START Available data
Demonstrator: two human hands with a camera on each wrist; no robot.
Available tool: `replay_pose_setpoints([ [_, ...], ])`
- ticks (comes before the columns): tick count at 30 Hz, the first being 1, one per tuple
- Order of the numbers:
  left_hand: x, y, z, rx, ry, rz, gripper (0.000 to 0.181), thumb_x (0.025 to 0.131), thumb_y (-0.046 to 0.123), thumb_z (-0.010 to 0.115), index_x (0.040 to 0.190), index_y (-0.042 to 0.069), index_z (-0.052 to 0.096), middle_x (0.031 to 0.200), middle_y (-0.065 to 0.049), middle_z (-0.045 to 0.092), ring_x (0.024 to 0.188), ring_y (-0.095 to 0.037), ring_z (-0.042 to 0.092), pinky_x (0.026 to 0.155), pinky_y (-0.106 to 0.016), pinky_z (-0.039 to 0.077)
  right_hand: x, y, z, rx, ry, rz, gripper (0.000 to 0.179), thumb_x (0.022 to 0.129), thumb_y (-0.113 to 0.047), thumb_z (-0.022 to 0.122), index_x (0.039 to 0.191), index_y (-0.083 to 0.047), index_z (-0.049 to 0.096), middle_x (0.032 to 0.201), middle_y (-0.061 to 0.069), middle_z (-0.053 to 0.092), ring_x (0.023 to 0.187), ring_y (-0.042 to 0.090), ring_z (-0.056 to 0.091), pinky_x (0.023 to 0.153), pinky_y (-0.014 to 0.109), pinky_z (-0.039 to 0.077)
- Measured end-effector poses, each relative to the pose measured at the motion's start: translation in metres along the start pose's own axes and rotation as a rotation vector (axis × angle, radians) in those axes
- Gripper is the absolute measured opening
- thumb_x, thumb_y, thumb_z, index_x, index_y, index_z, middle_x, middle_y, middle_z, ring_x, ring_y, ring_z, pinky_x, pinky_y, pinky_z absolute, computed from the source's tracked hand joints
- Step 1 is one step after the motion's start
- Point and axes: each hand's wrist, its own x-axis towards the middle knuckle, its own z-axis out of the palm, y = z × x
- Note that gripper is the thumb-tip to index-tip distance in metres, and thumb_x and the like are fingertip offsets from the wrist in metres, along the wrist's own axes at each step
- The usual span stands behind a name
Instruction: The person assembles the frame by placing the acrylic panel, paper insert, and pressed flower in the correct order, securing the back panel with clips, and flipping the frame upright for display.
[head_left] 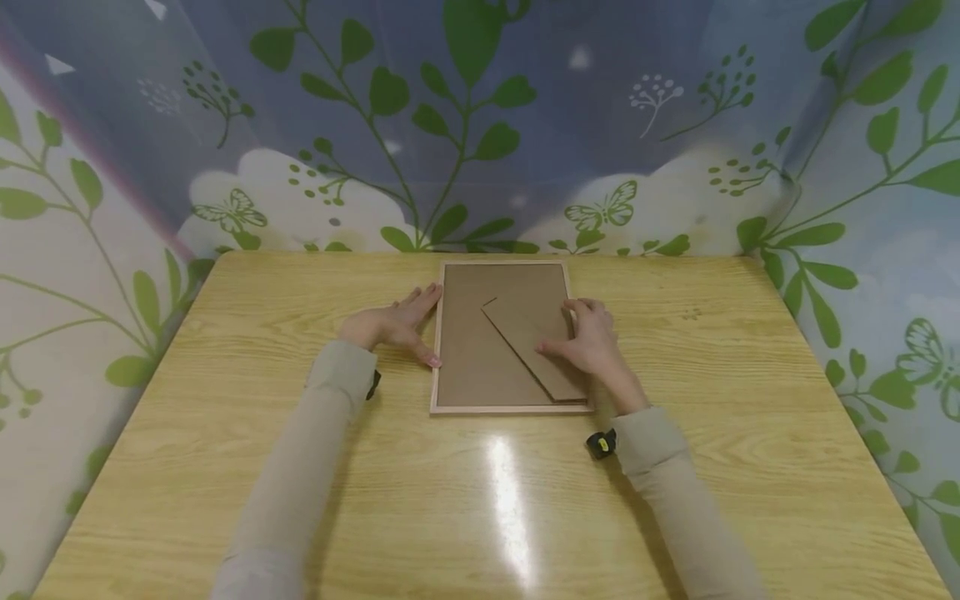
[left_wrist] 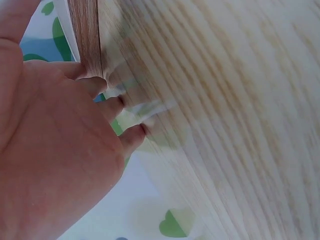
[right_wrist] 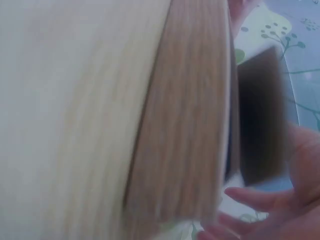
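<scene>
A picture frame (head_left: 487,409) with a pale wooden rim lies face down on the table, its brown backing board (head_left: 472,358) upward. On the board a slanting stand flap (head_left: 547,371) sits raised at its lower end; the right wrist view shows the flap (right_wrist: 261,120) standing off the frame's brown side (right_wrist: 182,110). My left hand (head_left: 397,323) touches the frame's left edge with spread fingers. With the thumb on the flap and the fingers curled at the frame's right edge, my right hand (head_left: 592,337) holds the flap. The thumb is hidden in the right wrist view.
The wood-grain table (head_left: 742,400) extends around the frame on both sides and in front. Behind it stands a blue wall (head_left: 555,125) printed with green leaves and butterflies. Patterned walls also flank the left and right. A black wrist device (head_left: 601,444) is at the right cuff.
</scene>
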Motion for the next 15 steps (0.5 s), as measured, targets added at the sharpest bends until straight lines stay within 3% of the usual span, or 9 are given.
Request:
replay_pose_setpoints([
  [7,0.000,0.001,-0.001,0.007,0.003,-0.008,0.134,0.074,0.043,0.086,0.157,0.011,-0.014,0.163,-0.010,-0.020,0.148,-0.030,-0.020,0.118,-0.055,-0.008,0.006,0.009,-0.005,-0.042,-0.192,-0.137,0.104,0.082,-0.034,0.080,0.155,0.005,0.018,0.164,0.022,0.005,0.148,0.045,0.006,0.113,0.069,0.010],
  [11,0.000,0.001,-0.001,0.017,-0.002,-0.009,0.134,0.074,0.045,0.086,0.157,0.012,-0.015,0.163,-0.010,-0.020,0.148,-0.030,-0.020,0.118,-0.055,-0.009,0.008,0.009,-0.006,-0.071,-0.282,-0.129,0.106,0.083,-0.039,0.078,0.157,0.002,0.014,0.164,0.020,0.001,0.148,0.045,0.001,0.108,0.076,0.007],
  [15,0.002,0.001,-0.001,0.023,-0.007,-0.010,0.135,0.074,0.047,0.085,0.157,0.012,-0.016,0.163,-0.011,-0.021,0.148,-0.031,-0.021,0.118,-0.055,-0.009,0.015,0.006,-0.011,-0.092,-0.371,-0.136,0.109,0.083,-0.040,0.078,0.157,0.003,0.010,0.164,0.021,-0.006,0.147,0.047,-0.004,0.112,0.071,0.007],
])
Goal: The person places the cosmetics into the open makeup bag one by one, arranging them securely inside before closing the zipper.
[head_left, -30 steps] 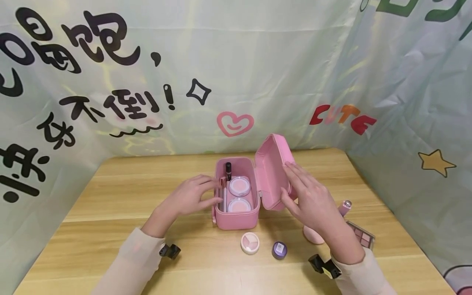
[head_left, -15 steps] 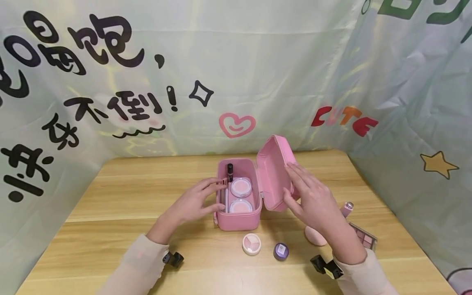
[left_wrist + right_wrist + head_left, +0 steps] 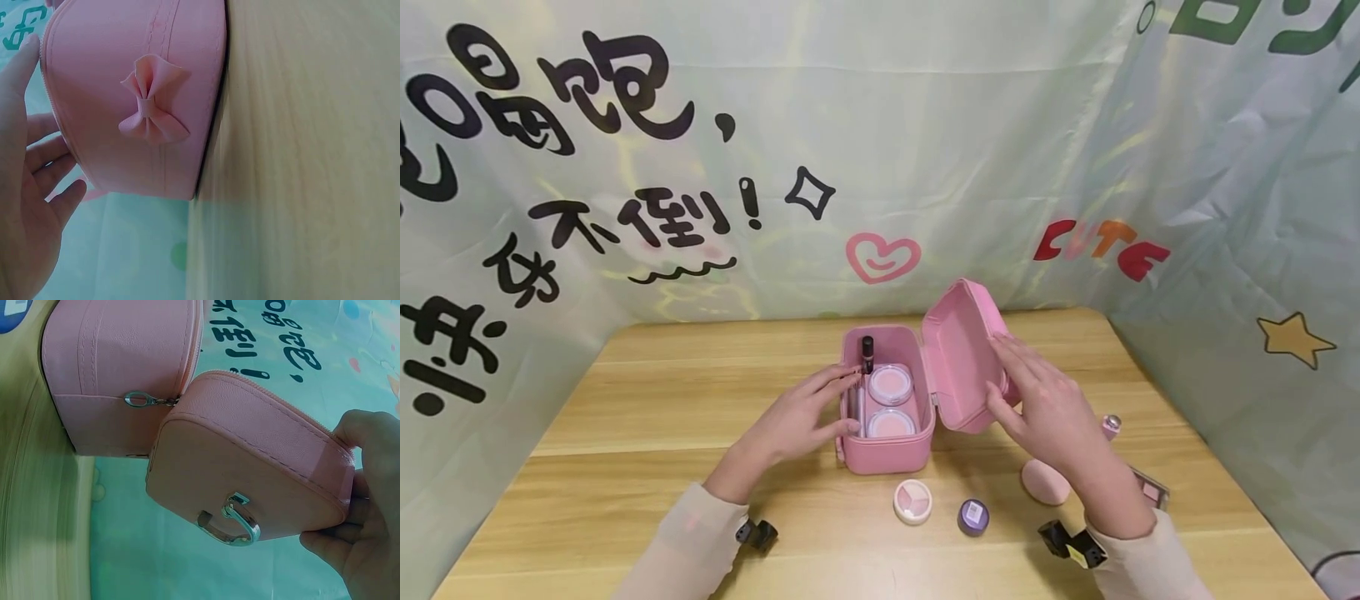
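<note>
A pink makeup case (image 3: 887, 457) with a bow (image 3: 147, 107) on its side stands with its lid (image 3: 962, 367) swung out to the right. In it lie two round compacts (image 3: 891, 385), a black-capped tube (image 3: 867, 350) and slim items partly hidden by fingers. My left hand (image 3: 797, 417) rests at the case's left rim, fingertips just over the edge and thumb apart from them. My right hand (image 3: 1052, 408) holds the outer end of the lid, thumb on its zipped edge and fingers behind, as the right wrist view shows. A silver handle (image 3: 234, 525) sits on the lid.
On the wooden table (image 3: 685, 392), before the case, lie a tri-colour round pan (image 3: 913, 502) and a purple-lidded jar (image 3: 973, 517). A pink oval item (image 3: 1045, 482), a pink tube (image 3: 1111, 426) and a palette (image 3: 1152, 490) are near my right forearm. A printed cloth (image 3: 962, 125) hangs behind.
My right hand and the lid have shifted slightly right, the lid leaning a little farther out. My left hand has slid slightly toward the case and stays at its rim. The view has shifted a little.
</note>
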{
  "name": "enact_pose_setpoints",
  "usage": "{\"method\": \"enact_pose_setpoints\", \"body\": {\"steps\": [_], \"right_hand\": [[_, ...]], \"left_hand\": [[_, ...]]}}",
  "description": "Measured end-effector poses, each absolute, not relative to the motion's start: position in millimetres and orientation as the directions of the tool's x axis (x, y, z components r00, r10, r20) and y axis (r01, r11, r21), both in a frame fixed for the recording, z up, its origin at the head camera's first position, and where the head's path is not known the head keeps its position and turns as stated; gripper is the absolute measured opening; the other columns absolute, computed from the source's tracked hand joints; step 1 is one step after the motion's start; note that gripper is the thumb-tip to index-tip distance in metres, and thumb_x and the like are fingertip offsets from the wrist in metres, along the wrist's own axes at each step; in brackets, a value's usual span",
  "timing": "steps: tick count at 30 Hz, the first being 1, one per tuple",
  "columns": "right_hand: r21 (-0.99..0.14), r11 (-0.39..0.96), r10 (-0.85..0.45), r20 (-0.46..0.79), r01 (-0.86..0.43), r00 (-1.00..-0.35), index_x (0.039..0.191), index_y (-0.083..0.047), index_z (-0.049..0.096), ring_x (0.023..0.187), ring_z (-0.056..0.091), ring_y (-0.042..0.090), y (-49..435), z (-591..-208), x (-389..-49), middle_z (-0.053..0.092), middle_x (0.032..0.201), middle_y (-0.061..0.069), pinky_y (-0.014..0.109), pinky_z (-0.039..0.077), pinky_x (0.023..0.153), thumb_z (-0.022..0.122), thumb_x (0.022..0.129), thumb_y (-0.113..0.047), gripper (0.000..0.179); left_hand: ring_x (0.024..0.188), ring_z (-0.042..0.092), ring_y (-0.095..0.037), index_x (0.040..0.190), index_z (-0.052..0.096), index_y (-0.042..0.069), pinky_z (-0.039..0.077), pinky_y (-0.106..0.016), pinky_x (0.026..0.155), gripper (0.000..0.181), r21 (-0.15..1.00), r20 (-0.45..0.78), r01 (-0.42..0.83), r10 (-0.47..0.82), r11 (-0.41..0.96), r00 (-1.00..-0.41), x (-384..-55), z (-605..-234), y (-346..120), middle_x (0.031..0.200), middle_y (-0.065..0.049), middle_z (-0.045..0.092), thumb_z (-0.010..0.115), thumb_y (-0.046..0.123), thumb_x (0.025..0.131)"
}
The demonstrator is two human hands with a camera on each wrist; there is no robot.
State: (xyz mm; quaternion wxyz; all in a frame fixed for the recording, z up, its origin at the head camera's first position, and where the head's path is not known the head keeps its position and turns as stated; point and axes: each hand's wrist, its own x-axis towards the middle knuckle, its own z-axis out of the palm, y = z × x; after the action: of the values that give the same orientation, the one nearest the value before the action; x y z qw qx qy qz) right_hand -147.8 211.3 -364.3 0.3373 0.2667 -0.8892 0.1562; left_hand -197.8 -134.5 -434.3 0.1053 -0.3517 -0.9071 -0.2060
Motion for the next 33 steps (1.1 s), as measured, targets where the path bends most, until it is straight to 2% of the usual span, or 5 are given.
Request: {"method": "enact_pose_setpoints", "body": {"steps": [4, 8, 17, 29, 33], "right_hand": [[-0.114, 0.817, -0.356, 0.671, -0.565, -0.650, 0.136, 0.000, 0.055, 0.114, 0.059, 0.041, 213.6, -364.3, -148.4, 0.060, 0.129, 0.021, 0.058, 0.055, 0.079, 0.060, 0.085, -0.023, 0.056], [-0.140, 0.840, -0.331, 0.635, -0.525, -0.698, 0.137, 0.000, 0.053, 0.111, 0.060, 0.042, 216.1, -362.7, -147.8, 0.059, 0.130, 0.023, 0.058, 0.055, 0.077, 0.062, 0.086, -0.020, 0.056], [-0.157, 0.860, -0.328, 0.560, -0.486, -0.761, 0.139, 0.002, 0.050, 0.114, 0.057, 0.044, 218.6, -359.0, -144.4, 0.056, 0.133, 0.024, 0.061, 0.052, 0.083, 0.068, 0.088, -0.024, 0.060], [-0.120, 0.860, -0.350, 0.568, -0.496, -0.745, 0.134, -0.001, 0.056, 0.119, 0.054, 0.043, 212.8, -357.3, -139.8, 0.053, 0.138, 0.021, 0.062, 0.050, 0.087, 0.075, 0.085, -0.028, 0.059], [-0.097, 0.846, -0.367, 0.607, -0.524, -0.705, 0.132, -0.001, 0.059, 0.121, 0.053, 0.042, 211.3, -355.9, -137.9, 0.054, 0.136, 0.019, 0.061, 0.048, 0.091, 0.074, 0.085, -0.029, 0.057]], "left_hand": [[0.139, 0.037, -0.030, 0.148, 0.044, 0.015, 0.038, -0.052, 0.108, 0.074, 0.289, 0.343, 0.688, 0.599, 0.665, -0.723, -196.3, -435.6, -134.7, 0.153, -0.006, 0.039, 0.052, 0.063, 0.093], [0.139, 0.036, -0.031, 0.150, 0.042, 0.017, 0.039, -0.053, 0.106, 0.074, 0.260, 0.351, 0.704, 0.615, 0.661, -0.707, -195.4, -436.8, -134.7, 0.154, -0.004, 0.038, 0.049, 0.064, 0.093], [0.140, 0.035, -0.026, 0.148, 0.044, 0.013, 0.040, -0.049, 0.107, 0.077, 0.196, 0.366, 0.718, 0.630, 0.668, -0.685, -193.5, -437.7, -135.1, 0.155, -0.002, 0.035, 0.043, 0.067, 0.094], [0.138, 0.038, -0.028, 0.146, 0.045, 0.005, 0.027, -0.042, 0.116, 0.084, -0.010, 0.372, 0.752, 0.700, 0.660, -0.609, -195.0, -433.8, -136.6, 0.151, -0.009, 0.042, 0.025, 0.069, 0.096], [0.137, 0.040, -0.029, 0.145, 0.047, 0.004, 0.025, -0.042, 0.117, 0.084, -0.039, 0.373, 0.755, 0.711, 0.655, -0.597, -195.6, -432.7, -135.7, 0.149, -0.012, 0.045, 0.023, 0.069, 0.097]]}}
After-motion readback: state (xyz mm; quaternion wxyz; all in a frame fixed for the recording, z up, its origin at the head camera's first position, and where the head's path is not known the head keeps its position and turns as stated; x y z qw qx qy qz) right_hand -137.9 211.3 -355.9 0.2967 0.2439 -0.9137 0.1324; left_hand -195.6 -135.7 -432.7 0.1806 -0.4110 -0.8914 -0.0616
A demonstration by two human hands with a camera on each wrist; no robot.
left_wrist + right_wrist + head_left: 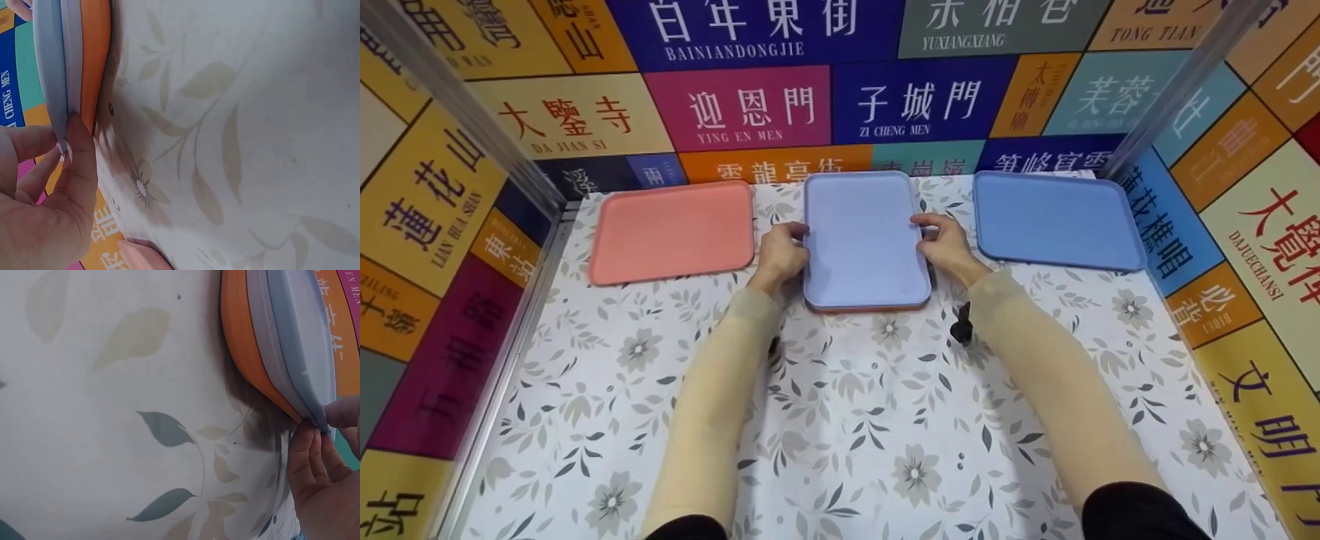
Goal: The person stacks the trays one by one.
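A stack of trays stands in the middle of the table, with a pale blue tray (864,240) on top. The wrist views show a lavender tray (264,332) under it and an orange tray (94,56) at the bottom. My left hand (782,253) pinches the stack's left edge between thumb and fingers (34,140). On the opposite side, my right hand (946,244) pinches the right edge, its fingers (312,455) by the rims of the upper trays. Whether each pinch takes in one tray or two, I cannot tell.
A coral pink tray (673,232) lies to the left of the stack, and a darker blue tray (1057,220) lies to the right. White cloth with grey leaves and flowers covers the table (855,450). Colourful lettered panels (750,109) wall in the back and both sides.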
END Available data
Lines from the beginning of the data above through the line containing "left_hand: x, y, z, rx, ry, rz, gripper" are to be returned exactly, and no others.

Demonstrator: two human hands with a camera on each wrist; no robot.
Available tool: `replay_pose_setpoints([ [_, ...], ])`
- ticks (comes before the columns): tick count at 30 Hz, the first being 1, one per tuple
- Order of the numbers:
  left_hand: x, y, z, rx, ry, rz, gripper (0.000 to 0.181), thumb_x (0.025 to 0.131), thumb_y (-0.046 to 0.123), thumb_z (-0.010 to 0.115), index_x (0.040 to 0.190), index_y (-0.042 to 0.069), index_z (-0.052 to 0.096), middle_x (0.031 to 0.200), middle_y (-0.065 to 0.049), middle_z (-0.045 to 0.092), ring_x (0.024 to 0.188), ring_y (-0.095 to 0.037), ring_z (-0.042 to 0.092), pinky_x (0.026 to 0.155), pinky_y (-0.106 to 0.016), pinky_z (-0.039 to 0.077)

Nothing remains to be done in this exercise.